49ers in Good Hands by Bob Keisser, Long Beach Press-Telegram
April 23, 2004 With each year, Pete Manarino rediscovers that the softball world is still expanding, much like the universe after the Big Bang.
He only has to look at the rosters of other universities to know this. Division I programs keep popping up on the landscape, colleges that didn't have notable programs a decade ago are now national contenders, and the competition for players plows through California like locusts.
"There are Pac-10 teams (outside California) with their rosters dominated by California imports,' Manarino, Long Beach State's veteran softball coach, said. "Even Florida State has some California kids on its roster.'
When supporters of gender equity and Title IX began legislating equal athletic opportunity, they probably didn't have coast-to- coast competition for recruits in mind. Call it an unexpected perk.
For Manarino, it's an unexpected challenge. But he's used to that.
In this climate of feverish competition, he has kept his program among the best. No coach in any sport has won more games in Long Beach State history than Manarino (761), and he's had just one losing season since arriving on campus from St. Joseph High School in 1984. He's taken his teams to the playoffs 14 times, had six 40- win seasons, and made five trips to the College World Series.
Now he's coaching a team that may wind up being his most successful club ever. The 49ers are 38-9, an .808 winning percentage, and 8-1 in Big West play heading into their weekend series with perennial rival Fullerton, putting them within reach of school records for most wins (48 in 1990), fewest losses (17 in 1988) and best winning percentage (.730, 1988).
But with 12 games left plus the postseason, he's not interested in comparisons and records at the moment.
"At this stage, we just want to keep things in perspective,' he said this week. "We're playing well and continue to work hard so we can stay at this level.
"We've won a lot, but the most important thing is that we don't get complacent. You still need to grow as a team even if you're winning a lot of games.'
His 2004 team has two distinct advantages.
The 2003 team was 10-14 heading into late March and losing games every way possible. Those 49ers were shorthanded because of injuries, were shutout seven times, made five errors in a game in their own tournament, and were drubbed 8-0 by Arizona in their last game before conference play.

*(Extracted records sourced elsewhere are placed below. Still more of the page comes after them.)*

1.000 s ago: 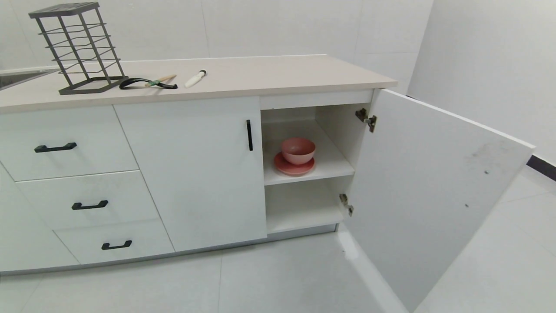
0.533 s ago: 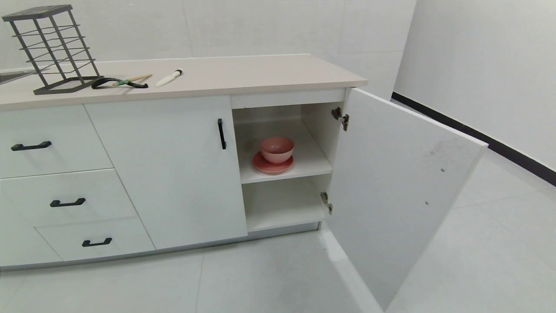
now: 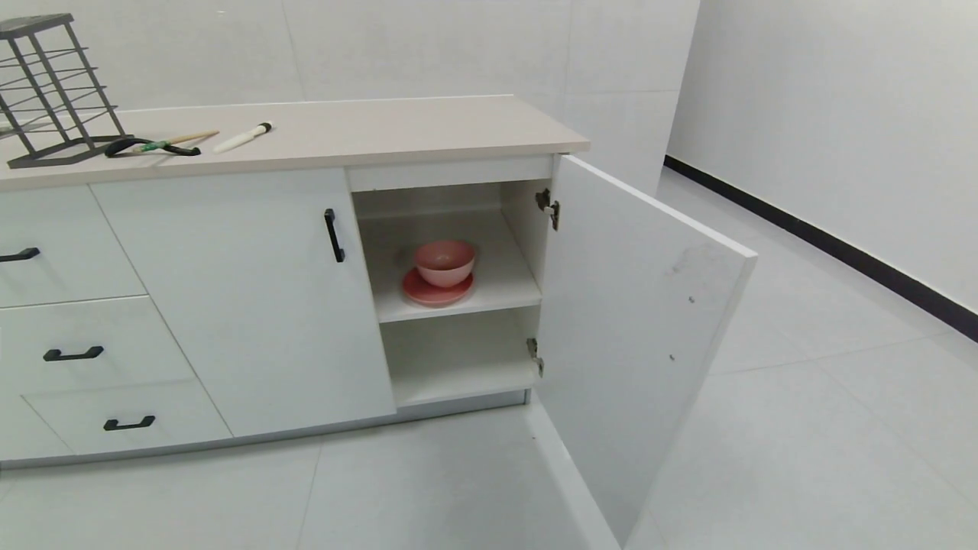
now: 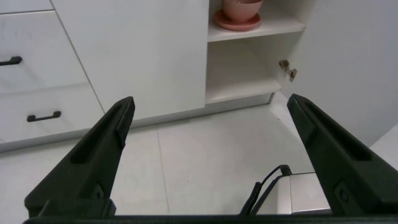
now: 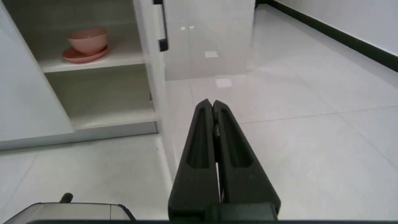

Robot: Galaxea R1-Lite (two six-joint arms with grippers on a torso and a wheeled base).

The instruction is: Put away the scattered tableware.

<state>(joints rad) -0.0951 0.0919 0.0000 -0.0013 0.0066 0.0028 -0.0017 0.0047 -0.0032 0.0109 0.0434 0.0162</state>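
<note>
Fingers on the left tool stand spread wide and hold nothing; those on the right tool are pressed together, also empty. Both tools hang low over the floor, facing the cabinet, whose right-hand door stands swung open. Inside, on the upper shelf, a pink bowl sits on a pink plate, so that pair looks stowed. What seems left to put away lies up on the counter, well off to the robot's left: a white-handled utensil and, beside it, a black-handled utensil by the foot of a wire rack. Both lie flat with their long axes roughly along the counter's length. They sit above and to the left of the tools, so the left arm is probably the nearer.
</note>
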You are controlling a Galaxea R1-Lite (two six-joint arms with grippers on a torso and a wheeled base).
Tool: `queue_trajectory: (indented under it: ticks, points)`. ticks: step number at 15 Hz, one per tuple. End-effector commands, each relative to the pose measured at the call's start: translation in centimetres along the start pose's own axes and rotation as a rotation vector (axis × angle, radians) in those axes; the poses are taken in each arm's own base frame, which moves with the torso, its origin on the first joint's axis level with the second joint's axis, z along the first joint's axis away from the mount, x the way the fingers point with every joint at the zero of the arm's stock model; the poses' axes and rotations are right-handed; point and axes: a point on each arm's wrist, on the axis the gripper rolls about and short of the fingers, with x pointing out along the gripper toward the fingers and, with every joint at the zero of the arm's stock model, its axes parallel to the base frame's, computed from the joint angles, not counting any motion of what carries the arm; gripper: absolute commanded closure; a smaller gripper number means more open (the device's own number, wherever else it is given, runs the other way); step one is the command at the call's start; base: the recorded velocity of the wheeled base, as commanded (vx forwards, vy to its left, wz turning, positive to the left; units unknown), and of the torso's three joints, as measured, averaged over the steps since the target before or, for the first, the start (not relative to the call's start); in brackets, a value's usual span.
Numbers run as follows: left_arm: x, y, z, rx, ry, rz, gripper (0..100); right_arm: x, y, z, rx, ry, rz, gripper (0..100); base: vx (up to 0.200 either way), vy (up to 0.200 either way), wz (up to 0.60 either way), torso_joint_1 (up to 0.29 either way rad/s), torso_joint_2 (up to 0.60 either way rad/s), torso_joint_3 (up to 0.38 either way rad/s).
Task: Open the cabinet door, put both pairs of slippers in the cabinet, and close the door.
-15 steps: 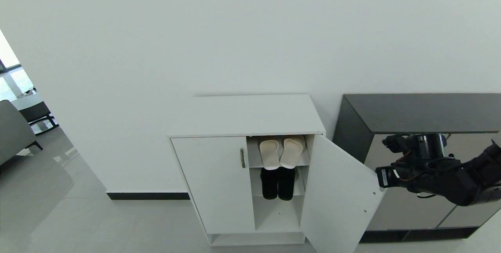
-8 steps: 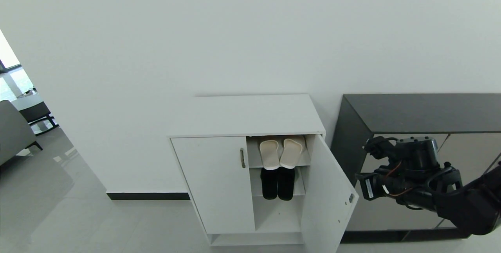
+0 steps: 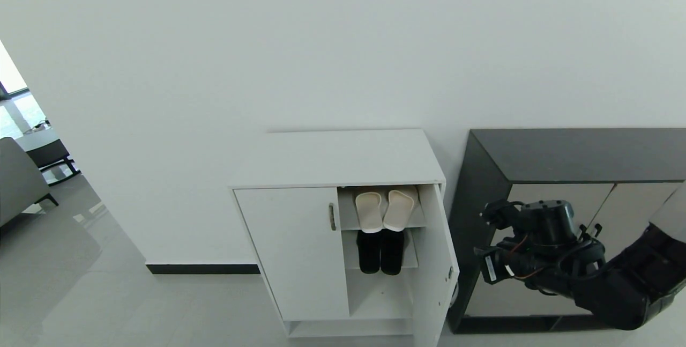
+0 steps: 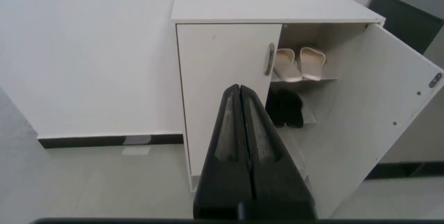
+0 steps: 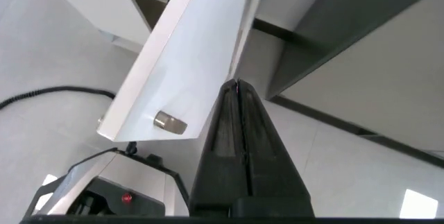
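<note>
The white cabinet (image 3: 332, 156) stands against the wall with its left door (image 3: 292, 250) closed and its right door (image 3: 437, 266) swung partly out, nearly edge-on in the head view. Inside, cream slippers (image 3: 383, 210) lie on the top shelf and black slippers (image 3: 380, 250) on the shelf below. My right gripper (image 5: 237, 84) is shut, its tip against the outer face of the right door (image 5: 187, 64), above the door's handle (image 5: 170, 121). My left gripper (image 4: 240, 89) is shut and holds nothing, back from the cabinet front; past it show the cream slippers (image 4: 300, 63) and black slippers (image 4: 286, 107).
A dark cabinet (image 3: 563, 154) with mirrored fronts stands just right of the white one, close behind the right arm. A grey chair (image 3: 16, 181) sits far left. A black cable (image 5: 55, 96) lies on the floor. Open floor lies in front of the cabinet.
My right arm has moved left with its gripper against the right door, and the door has swung well inward toward the cabinet. The slippers have not moved.
</note>
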Motion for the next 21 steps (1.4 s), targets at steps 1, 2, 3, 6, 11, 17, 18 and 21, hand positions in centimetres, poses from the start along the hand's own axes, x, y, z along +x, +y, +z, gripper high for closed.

They then went on a 19-3 sprint to finish the season a game shy of first in the conference and advance to the postseason. Since March 29 of 2003, the 49ers have gone 58-14.
"There was a time last year when we had only 11 healthy players, and then we went on a run,' he said. "What we went through built a lot of character and maturity, and it's carried through to this season.'
Manarino also has his best 1-2-3 pitching tandem in more than a decade. Meredith Cervenka (16-4, 1.02 ERA), Lindsey Knoff (11-3, 1.16) and Marcel Torres (11-2, 0.90) have dominated opponents (both Cervenka and Knoff have thrown perfect games this season) and Cervenka needs 12 more strikeouts for the school's career record. The trio recalls the early '90s, when Manarino had three superb pitchers in Mary Letourneau, Stacy Van Essen and Ruby Flores, who dominate the record book and pitched the 49ers to four consecutive College World Series appearances (1990-93).
"Our pitching has been as good as what we had with Mary, Stacy and Ruby,' he said, "and that's saying a lot because those pitchers were great.'
Many programs try to get through a season with one dominant pitcher, recalling the early 19th Century days of baseball when a team used just two or three pitchers in a 130-plus game season.
Manarino doesn't believe in asking a pitcher to throw 300 innings in a season, and having two aces is often the key to winning a NCAA regional tournament and advancing to softball's College World Series. "I believe in using all I've got,' he said.
Especially since the NCAA expanded the postseason field to 64 teams. With expansion came a decision to have eight eight-team, double-elimination regionals to produce the College World Series field. When it comes time for the NCAA to assign teams to regionals, it can be just as biased against the West Coast in softball as it is baseball.
Manarino said softball will eventually follow the path set by baseball, which went to two rounds of regionals 16 four- team sub-regionals that advanced 16 teams to eight best-of-3 regionals.
It would be nice if the 49ers were in a position to host a regional, too, much as Mike Weathers' baseball team did for the first time last season, but the NCAA requires hosts to have lights and press box facilities, and the campus diamond, otherwise a nice park, has neither.
With budget cuts on the horizon, improving softball facilities is low on the agenda, but it's still something Manarino would like to see before he's done coaching. Besides qualifying the 49ers as a potential postseason host, it would also help recruiting.
"We don't have the facilities and resources that those schools playing football (Pac-10, SEC schools) do,' he said. "But we do have a dynamic school president (Dr. Robert Maxson), a great school and in a great location.